His kind, gentle and humble nature belied his contribution to arguably the greatest medical advance of the twentieth century. Even into his 80s he could be seen prowling the Sir William Dunn School of Pathology in Oxford, where he and Howard Florey and Chain performed their seminal work so many years previously, looking for things to fix with his penknife – and being called upon to sort out the flagpole when it wouldn’t work.

The doings of science are the same as any other human endeavour.

The agents involved are flawed, brilliant, selfish, generous, idiosyncratic men and women. Chain and Heatley could not stand one another. Florey’s marriage – to Ethel Reed, an accomplished medic in her own right – was not a happy one. Margaret Jennings, who looked after the animals with which Florey and his team worked, divorced from her husband in 1946 – due in no small part, no doubt, to her ongoing relationship with Florey himself.

Despite the state of their marriage, Florey refused to divorce Reed. But after she died in 1966 he married Jennings seven short months later. Their marriage was by all accounts a happy one; sadly he died only a year later.

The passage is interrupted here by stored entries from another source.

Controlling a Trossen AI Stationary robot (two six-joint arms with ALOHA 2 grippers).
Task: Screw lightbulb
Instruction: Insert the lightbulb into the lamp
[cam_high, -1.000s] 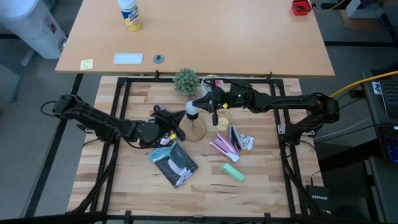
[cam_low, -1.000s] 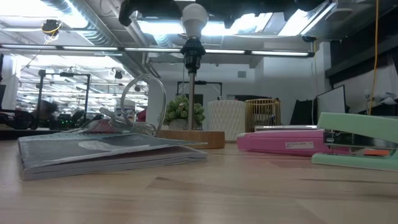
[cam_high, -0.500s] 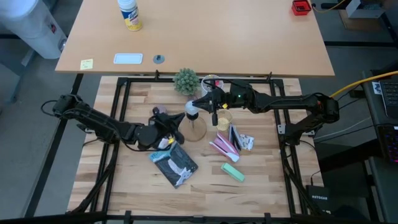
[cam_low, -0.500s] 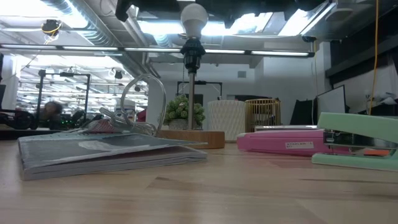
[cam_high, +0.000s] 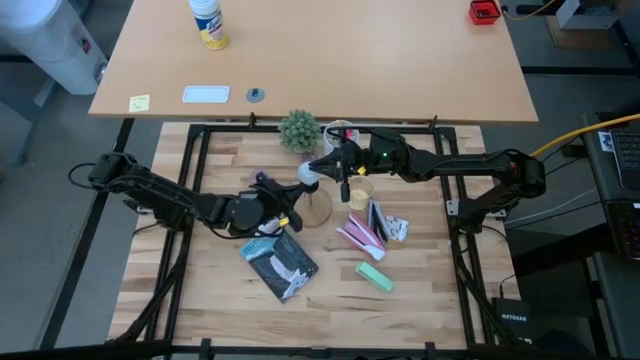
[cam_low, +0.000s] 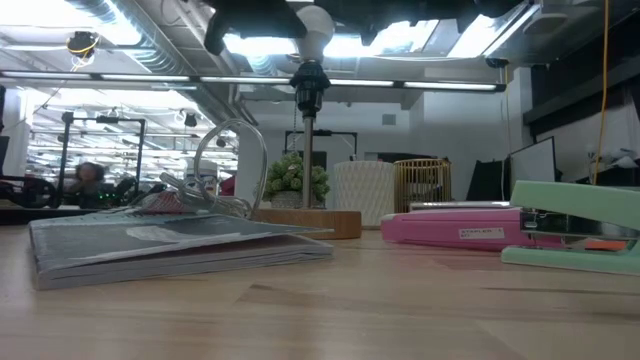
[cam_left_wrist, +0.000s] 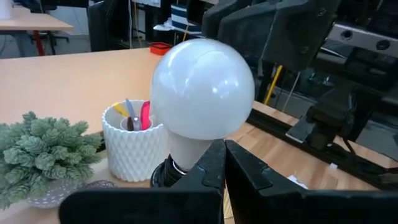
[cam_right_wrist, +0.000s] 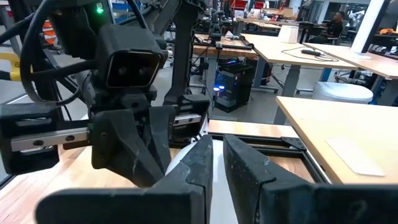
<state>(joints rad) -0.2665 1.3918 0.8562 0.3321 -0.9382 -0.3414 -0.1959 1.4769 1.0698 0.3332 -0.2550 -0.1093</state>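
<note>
The whitish lightbulb (cam_left_wrist: 202, 87) sits upright with its base in the black socket (cam_low: 310, 80) of the wooden stand (cam_high: 316, 208) near the table's middle. My left gripper (cam_left_wrist: 222, 163) is shut. It points level from the table's left, with its tips at the bulb's neck. My right gripper (cam_right_wrist: 217, 152) is also shut. It reaches level from the table's right and ends just beyond the bulb (cam_high: 308, 177) on the far right side. My left gripper has its shut fingertips (cam_left_wrist: 214, 155) right in front of the bulb's neck (cam_left_wrist: 186, 146), just above the socket. They come level from the table's left. I cannot tell whether they touch it. My right gripper is close beside the bulb's globe; whether it touches I cannot tell.
A small potted plant (cam_high: 299, 130) and a white lattice pen cup (cam_left_wrist: 134, 146) stand behind the stand. A yellowish cup (cam_high: 360, 190), a pink stapler (cam_high: 358, 235), a green stapler (cam_high: 375, 276) and a dark booklet (cam_high: 280, 262) lie nearer. A black frame (cam_high: 200, 140) rims the table.
My left gripper has moved a little toward the table's right, closing in on the bulb, and has sunk slightly. The bulb and stand have stayed where they were.
</note>
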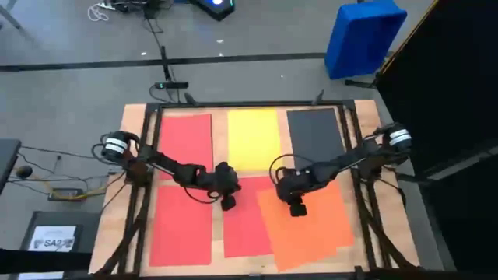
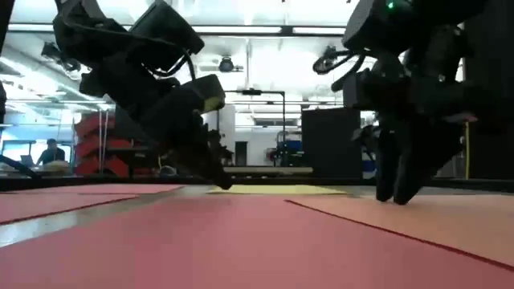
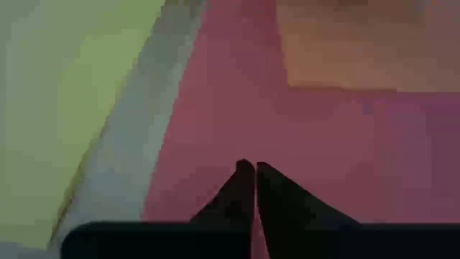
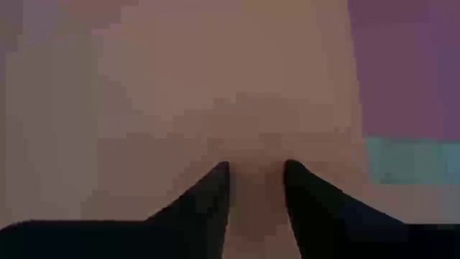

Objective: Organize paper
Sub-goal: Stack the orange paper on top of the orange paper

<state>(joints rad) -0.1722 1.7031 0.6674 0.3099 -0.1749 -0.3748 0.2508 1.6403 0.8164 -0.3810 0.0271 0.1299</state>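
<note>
Several sheets of paper lie flat on the table. Along the far side are a red sheet [image 1: 185, 144], a yellow one [image 1: 253, 140] and a dark grey one [image 1: 315, 136]. Along the near side are two red sheets [image 1: 180, 225] [image 1: 245, 225] and a skewed orange sheet [image 1: 307, 225]. My left gripper [image 1: 227, 204] [image 3: 250, 167] is shut, slanting down over the far end of the near middle red sheet [image 3: 287, 144]. My right gripper [image 1: 297, 208] [image 4: 255, 167] is open, pointing steeply down over the far part of the orange sheet [image 4: 215, 93]. My left gripper's shut tips [image 2: 225, 185] come slanting down to the red sheet's far end, close to its edge; whether they touch it I cannot tell. My right gripper's open tips [image 2: 393, 199] reach down to the orange sheet's surface with nothing between them; whether they touch I cannot tell.
A blue bin [image 1: 364, 35] stands on the floor beyond the far right corner. A dark box with a white label [image 1: 53, 233] sits off the near left. Dark frame rails [image 1: 146, 179] run along the table's sides. A person [image 2: 52, 152] sits far back in the room.
</note>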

For most people, the key experiment in the penicillin story is the treatment of Albert Alexander, a policeman who had been scratched by a rose thorn and developed septicaemia. In March of 1941 he was treated with all the penicillin that was then available, and started to recover. Unfortunately the mould from which penicillin was then extracted grew very slowly, and supplies soon ran out. In desperation, Florey and colleagues attempted to extract the drug from the constable’s urine, but even that wasn’t enough, and he died soon after.

But the real test had come almost an entire year earlier, in May of 1940. Two days before the evacuation of Dunkirk, Florey’s team assembled in the lab to test the minute quantities of penicillin they had been able to extract and purify – on some of Margaret Jennings’ mice. They had previously checked that the new drug wasn’t toxic in the animals, but this was the first time they were to deliberately infect some with bacteria... and try to cure them.

Eight mice were to be injected with a lethal dose of bacteria. Four would receive differing doses of penicillin; the other four, the controls, would get saline placebo – in effect, they’d be left to die.

None of the team knew whether the new drug would work. They had no idea whether the dose was enough, or even if the extracted, purified penicillin would be active in the body of a mammal.

In the event, the four control mice had died by half past three in the morning the next day – while all the mice that received penicillin survived. Heatley recorded it all in his notebook, and even wrote in his diary that, in the darkness and with the excitement of the experiment, he had put his underpants on back to front.

His personal note on the experiment read simply,

"It really looks as if penicillin may be of practical importance."

On the other hand, Florey called Jennings in the morning and told her,

"It looks like a miracle".

In reality it was Florey’s technician, Jim Kent, who assisted with this critical experiment. I have told the story however through the eyes of Margaret Jennings, as it strikes me that, they being ‘her’ mice, it is more fitting that she should be the one taking responsibility for their fate.